[Your objective]
Tally every line in the data that has the word "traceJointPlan" and report only the total.

=== Begin Enclosure ===

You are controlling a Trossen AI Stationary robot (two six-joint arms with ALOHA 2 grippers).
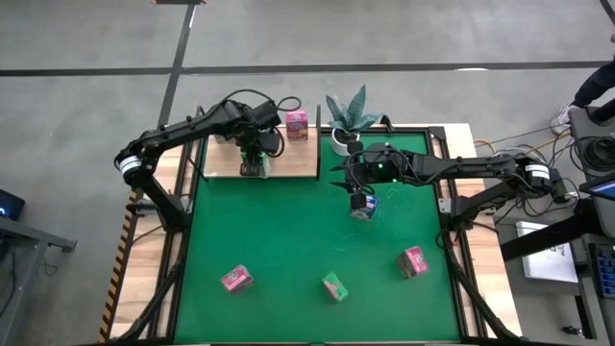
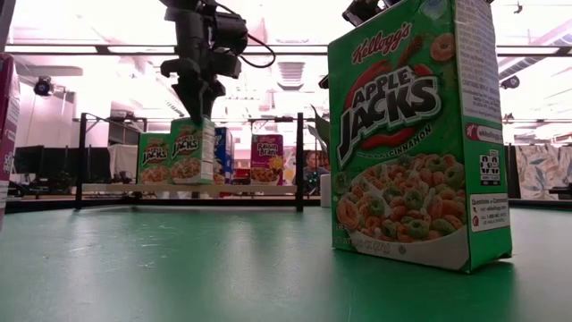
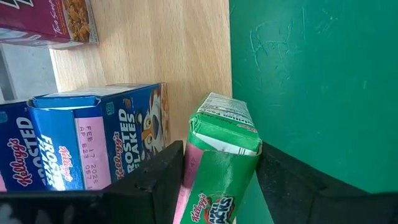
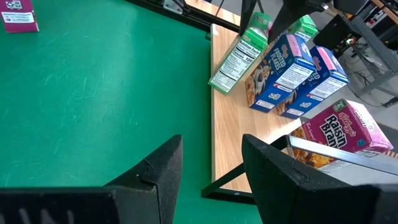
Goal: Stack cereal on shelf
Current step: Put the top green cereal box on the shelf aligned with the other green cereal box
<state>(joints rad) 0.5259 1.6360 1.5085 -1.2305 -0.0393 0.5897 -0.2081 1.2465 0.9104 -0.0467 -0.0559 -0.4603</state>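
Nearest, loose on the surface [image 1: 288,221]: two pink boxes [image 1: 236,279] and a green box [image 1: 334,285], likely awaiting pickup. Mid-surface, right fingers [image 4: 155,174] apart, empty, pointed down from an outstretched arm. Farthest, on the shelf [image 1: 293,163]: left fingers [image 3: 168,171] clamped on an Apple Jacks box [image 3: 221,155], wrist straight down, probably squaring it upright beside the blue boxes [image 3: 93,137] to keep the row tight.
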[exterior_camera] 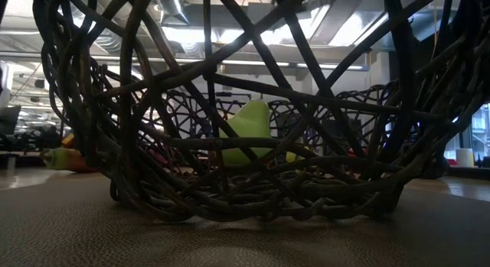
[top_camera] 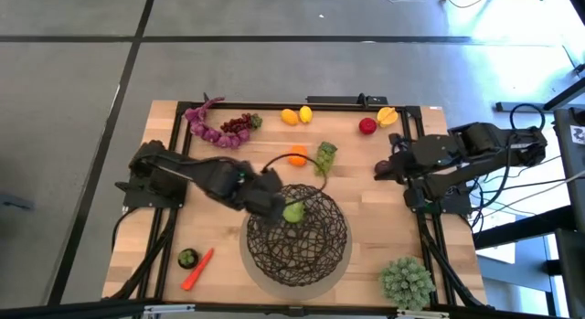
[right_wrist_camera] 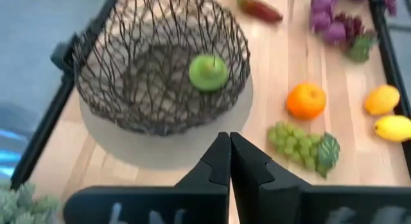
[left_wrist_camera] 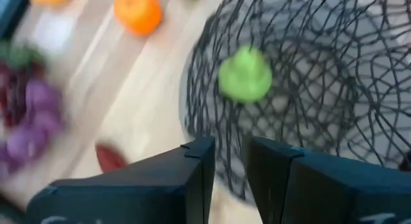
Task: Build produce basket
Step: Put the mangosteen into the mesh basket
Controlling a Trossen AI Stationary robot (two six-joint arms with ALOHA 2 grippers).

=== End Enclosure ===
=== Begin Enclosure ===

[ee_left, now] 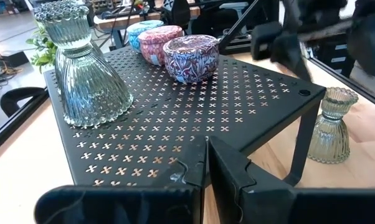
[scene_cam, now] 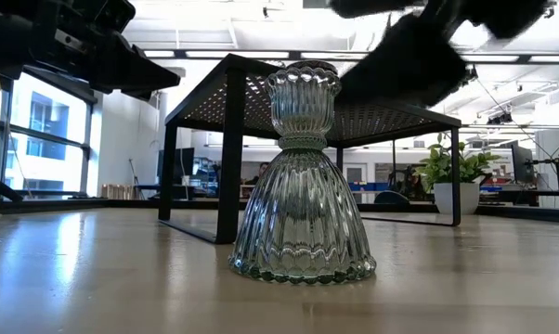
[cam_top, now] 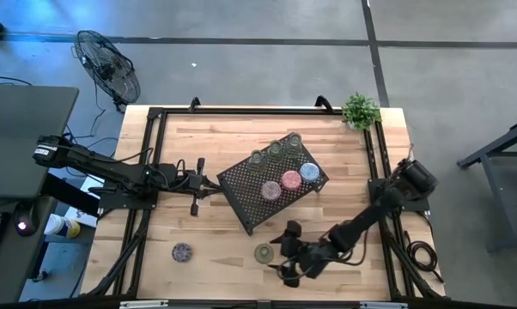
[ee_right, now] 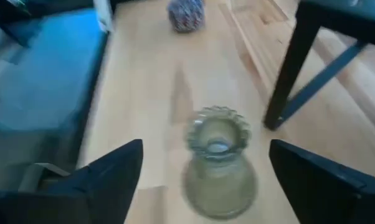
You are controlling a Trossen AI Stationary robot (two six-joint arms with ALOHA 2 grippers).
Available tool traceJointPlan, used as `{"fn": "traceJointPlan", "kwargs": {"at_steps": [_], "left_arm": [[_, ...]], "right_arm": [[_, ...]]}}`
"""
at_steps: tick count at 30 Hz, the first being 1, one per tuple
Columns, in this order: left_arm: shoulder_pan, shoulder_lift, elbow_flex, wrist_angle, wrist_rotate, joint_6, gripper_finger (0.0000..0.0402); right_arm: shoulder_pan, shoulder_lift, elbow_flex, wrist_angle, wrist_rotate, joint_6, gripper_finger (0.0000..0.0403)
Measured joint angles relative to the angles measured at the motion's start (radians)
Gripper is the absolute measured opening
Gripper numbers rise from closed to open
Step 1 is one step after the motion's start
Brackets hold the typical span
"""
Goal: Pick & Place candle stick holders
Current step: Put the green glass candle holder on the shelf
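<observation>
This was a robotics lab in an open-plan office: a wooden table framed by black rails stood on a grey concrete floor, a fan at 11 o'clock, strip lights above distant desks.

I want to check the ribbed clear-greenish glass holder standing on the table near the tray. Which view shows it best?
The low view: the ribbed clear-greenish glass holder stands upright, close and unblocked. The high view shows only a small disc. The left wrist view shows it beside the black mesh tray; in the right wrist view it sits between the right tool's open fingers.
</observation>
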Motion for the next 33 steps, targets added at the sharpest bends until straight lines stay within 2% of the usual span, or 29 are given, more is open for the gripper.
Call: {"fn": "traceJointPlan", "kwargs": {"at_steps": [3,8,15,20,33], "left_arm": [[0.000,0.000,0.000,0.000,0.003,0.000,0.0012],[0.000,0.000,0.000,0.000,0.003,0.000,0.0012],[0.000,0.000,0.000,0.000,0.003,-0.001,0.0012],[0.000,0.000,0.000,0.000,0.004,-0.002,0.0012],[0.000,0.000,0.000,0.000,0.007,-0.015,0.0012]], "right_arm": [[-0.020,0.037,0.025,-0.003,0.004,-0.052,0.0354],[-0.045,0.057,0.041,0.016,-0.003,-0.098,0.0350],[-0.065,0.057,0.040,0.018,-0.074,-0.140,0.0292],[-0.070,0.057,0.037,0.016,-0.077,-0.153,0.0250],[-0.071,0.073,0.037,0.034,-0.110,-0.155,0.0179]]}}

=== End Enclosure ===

[Solution to this problem]
2